On 24/2/2017 9:59 πμ, Ryan Sleevi wrote:


On Thu, Feb 23, 2017 at 10:41 PM, Dimitris Zacharopoulos <[email protected] <mailto:[email protected]>> wrote:

    As for the feedback, I didn't see any attempts from the CA/B Forum
    to organize something specific about this topic in order to get
    more feedback. Yes, we've been discussing it for three years but
    nobody did anything about it. I understand that each CA could
    create a questionnaire and send it to its customers, and browsers
    could have a public polls, etc. However, as we all know in such
    surveys, the way questions are formulated might "lead" people to
    specific answers. Even if that was the case, and CAs/Browsers had
    independent surveys, it would be very hard to compare the results.
    This is why we proposed agreeing on a "CA/B Forum questionnaire",
    roll it out in -say- a month, wait 2 months (or even less) for
    feedback and evaluate the results. Is anyone opposed to this?


1) Who do you see sending this to? It sounds like you think only site operators, but that clearly has problematic biases.

Easy. CA's would send it to their Subscribers and Browsers to the Relying Parties (basically, using any publicity tool/method they see best).

Having the same questionnaire for everyone, mitigates/limits the bias issue. CAs, Browsers and Interested parties should participate (constructively) to produce a fair and balanced questionnaire.


2) How do you collect the results? If it goes through any member, they can easily skew results?

Each member that decides to participate, will bring in the results to the forum (through the public list I suppose). As for the second question, we need to start from somewhere. If we can't trust each other to provide un-skewed and honest results to a simple survey, then I think we have more serious problems to address than the validity time of certificates.


3) How do you correct for methodological biases?

Each participant involved in the construction of the survey, hopefully understands the issues at stake and impact to the ecosystem.
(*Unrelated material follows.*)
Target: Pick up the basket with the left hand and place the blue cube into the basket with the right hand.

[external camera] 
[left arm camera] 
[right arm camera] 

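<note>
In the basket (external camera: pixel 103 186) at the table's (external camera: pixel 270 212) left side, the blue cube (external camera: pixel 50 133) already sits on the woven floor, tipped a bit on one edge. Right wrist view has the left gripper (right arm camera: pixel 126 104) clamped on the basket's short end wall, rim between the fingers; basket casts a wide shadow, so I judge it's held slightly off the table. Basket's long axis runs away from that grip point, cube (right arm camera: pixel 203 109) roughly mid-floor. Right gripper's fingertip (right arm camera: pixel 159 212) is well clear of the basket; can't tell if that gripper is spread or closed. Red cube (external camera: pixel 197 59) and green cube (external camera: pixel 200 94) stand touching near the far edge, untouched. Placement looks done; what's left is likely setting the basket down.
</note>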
Consider it a test to see if members can reach an agreement to a very subjective topic, unless you already believe that such an agreement can't be achieved. Let's start and see. I wholeheartedly agree with your arguments that we need practical examples and not use hypothetical outcomes to block progress.


These aren't easy questions. Running a meaningful survey is not something that takes a month, especially not at the speed of the Forum. Consider validation methods took _two years_ to find consensus on what are all common sense improvements - because it's hard to get the wording right.
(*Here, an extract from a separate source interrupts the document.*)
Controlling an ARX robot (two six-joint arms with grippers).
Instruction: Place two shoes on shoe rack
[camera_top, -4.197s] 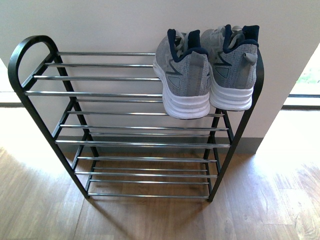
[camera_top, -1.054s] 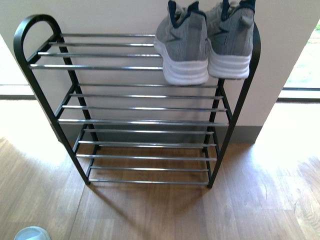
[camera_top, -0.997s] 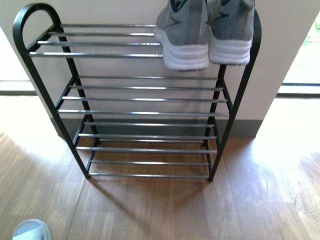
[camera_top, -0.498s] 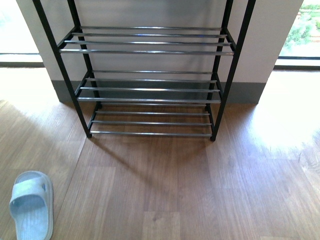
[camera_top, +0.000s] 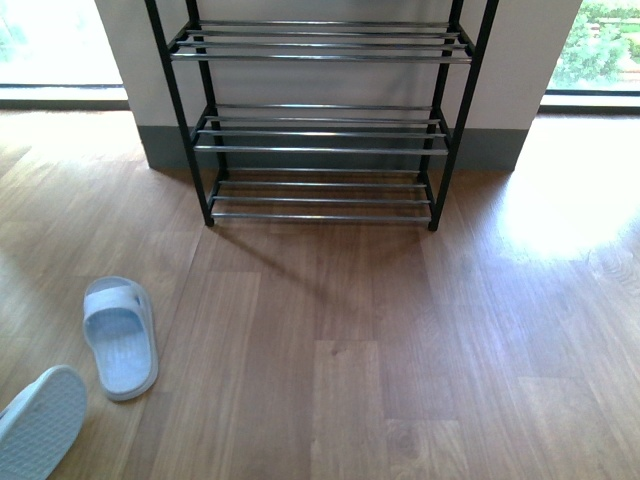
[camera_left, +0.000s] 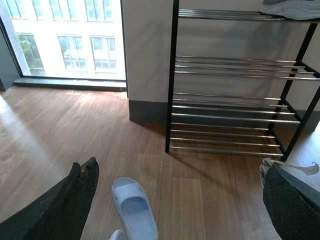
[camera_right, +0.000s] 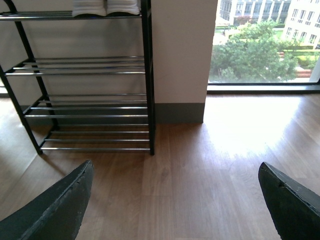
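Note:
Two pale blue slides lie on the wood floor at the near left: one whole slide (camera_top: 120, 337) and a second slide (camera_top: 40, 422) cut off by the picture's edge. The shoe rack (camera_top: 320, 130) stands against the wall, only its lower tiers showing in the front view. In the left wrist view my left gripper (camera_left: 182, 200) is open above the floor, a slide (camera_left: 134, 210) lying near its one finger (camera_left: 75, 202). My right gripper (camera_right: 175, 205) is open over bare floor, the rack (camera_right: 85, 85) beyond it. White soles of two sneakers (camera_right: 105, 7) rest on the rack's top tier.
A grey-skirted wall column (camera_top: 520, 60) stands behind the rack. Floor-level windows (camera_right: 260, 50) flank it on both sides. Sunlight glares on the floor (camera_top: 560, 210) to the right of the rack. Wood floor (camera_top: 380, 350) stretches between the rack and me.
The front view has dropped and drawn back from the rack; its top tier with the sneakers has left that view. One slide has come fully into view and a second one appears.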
IMHO these are two very different topics to compare. Proper validation methods are a cornerstone to the BRs and achieving the proper wording was a huge challenge because there were many unknown factors to address. In the certificate validity topic, we already know -as a forum- that we must answer to the following questions:

 * what validity date should be in the BRs
 * what is the phase-in period for the new validity date to be enforced



So thank for you clarifying the position on 27 months. I hope Peter's restating of my point explains the position and why 13 months is really not something we can go beyond. I understand why as a CA you may not see it as more secure, but as a browser, it's critical for our security and the security of our users.

I believe this is not exactly our view, nobody is arguing that 13 months is not more secure than 39 or 27 months. We have the same concerns about security as you do. In my statement, I just added the "cost" factor because more security comes with a "price". Each member could provide recommendations for better security (use HSMs or FIPS devices for end-entity private keys, renew certificates every week, validate every domain every month and so on) but these recommendations come with a disproportionately high cost compared to the security benefit. If we can't balance the security benefits with associated cost (and again, I'm not only talking about money), we'll be moving away from defining and implementing usable/practical security.


Dimitris.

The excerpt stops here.